------ Exercise material ------

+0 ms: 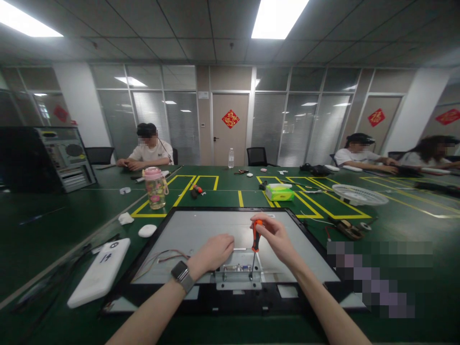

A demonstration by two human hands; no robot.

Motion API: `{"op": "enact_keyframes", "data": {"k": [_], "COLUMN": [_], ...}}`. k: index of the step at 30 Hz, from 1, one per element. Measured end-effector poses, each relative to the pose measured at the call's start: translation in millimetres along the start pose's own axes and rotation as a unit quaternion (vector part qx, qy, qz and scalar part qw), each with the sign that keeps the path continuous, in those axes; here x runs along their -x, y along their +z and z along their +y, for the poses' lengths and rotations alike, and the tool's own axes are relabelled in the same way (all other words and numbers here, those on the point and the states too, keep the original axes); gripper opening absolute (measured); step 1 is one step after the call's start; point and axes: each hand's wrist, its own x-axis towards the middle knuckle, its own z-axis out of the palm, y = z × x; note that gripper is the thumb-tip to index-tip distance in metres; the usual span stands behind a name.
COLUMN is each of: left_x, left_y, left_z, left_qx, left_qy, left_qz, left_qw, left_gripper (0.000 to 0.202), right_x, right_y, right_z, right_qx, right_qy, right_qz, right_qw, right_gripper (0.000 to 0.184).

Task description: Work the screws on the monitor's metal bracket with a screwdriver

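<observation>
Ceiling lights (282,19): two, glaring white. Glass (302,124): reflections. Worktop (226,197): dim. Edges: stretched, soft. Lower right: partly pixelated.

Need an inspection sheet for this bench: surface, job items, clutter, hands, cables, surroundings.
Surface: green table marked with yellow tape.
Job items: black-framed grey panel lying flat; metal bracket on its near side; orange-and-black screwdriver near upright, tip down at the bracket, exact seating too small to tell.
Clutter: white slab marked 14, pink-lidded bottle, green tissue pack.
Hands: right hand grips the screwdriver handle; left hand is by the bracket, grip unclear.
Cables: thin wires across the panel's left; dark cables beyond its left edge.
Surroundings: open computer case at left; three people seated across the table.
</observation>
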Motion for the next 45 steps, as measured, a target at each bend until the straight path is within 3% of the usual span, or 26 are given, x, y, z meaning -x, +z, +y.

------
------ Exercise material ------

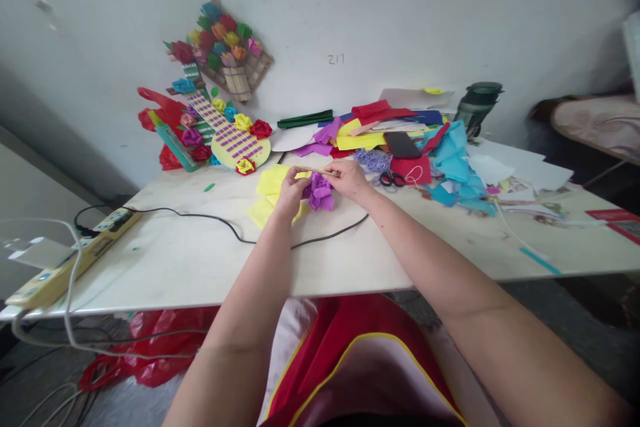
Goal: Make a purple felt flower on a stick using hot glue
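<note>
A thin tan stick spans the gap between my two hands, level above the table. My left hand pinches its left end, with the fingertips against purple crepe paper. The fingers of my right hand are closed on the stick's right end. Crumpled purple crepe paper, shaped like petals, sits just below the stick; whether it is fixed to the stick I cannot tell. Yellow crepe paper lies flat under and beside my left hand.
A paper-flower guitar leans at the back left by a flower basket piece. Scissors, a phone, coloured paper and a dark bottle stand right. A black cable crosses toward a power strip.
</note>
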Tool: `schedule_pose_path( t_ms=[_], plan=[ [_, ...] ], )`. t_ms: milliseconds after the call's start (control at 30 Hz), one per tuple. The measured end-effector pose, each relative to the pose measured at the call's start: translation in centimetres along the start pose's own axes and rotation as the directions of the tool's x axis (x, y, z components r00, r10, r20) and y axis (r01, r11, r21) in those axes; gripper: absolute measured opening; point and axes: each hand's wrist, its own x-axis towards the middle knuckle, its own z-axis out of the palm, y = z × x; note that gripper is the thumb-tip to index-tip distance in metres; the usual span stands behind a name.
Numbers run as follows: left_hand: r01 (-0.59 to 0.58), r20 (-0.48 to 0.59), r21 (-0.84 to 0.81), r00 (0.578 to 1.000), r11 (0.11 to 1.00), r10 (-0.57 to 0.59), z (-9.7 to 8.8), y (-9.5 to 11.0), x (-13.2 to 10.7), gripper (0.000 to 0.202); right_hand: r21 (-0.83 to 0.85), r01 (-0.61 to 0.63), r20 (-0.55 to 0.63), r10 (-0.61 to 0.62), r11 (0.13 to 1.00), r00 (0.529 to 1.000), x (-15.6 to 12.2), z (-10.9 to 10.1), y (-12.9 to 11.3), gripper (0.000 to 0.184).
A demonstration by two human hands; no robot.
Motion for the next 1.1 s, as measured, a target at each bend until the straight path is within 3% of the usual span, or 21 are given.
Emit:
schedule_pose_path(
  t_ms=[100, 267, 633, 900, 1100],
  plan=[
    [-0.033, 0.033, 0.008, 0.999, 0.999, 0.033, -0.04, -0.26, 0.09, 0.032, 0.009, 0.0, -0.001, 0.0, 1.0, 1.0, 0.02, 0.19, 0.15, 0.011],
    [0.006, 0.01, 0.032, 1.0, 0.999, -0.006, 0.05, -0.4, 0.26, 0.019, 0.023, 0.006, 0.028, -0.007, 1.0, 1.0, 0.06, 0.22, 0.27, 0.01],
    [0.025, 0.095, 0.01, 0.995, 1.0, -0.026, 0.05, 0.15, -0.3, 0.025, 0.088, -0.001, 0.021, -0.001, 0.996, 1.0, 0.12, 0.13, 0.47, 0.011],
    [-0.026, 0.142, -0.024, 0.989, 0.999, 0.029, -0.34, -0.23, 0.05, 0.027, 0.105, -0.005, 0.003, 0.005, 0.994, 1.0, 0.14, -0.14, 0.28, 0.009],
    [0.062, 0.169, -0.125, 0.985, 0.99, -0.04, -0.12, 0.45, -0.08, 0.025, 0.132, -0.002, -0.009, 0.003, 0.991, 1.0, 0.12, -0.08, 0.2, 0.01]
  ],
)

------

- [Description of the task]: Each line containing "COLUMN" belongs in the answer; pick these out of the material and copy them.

- [Completed exercise]:
Motion API: `{"op": "enact_keyframes", "data": {"k": [_], "COLUMN": [_], ...}}`. k: index of the step at 30 Hz, from 1, one per element. Measured end-effector poses, each relative to the pose measured at the call's start: translation in millimetres along the start pose's own axes and rotation as a unit quaternion (vector part qx, qy, qz and scalar part qw), each with the sign that keeps the path continuous, in those axes; here x runs along their -x, y along their +z and z along their +y, for the poses' lengths and rotations alike, and the tool's own axes are relabelled in the same way (all other words and numbers here, those on the point and the states too, keep the original axes); gripper opening absolute (measured); step 1 is one step after the call's start; point and axes: each hand's wrist, its own x-axis towards the middle knuckle, its own z-axis out of the palm, y = z × x; note that gripper is the thumb-tip to index-tip distance in metres; the usual span stands behind a name.
COLUMN is each of: left_x, left_y, left_z, left_qx, left_qy, left_qz, left_qw, left_gripper (0.000 to 0.202), right_x, right_y, right_z, right_qx, right_qy, right_qz, right_qw, right_gripper (0.000 to 0.184).

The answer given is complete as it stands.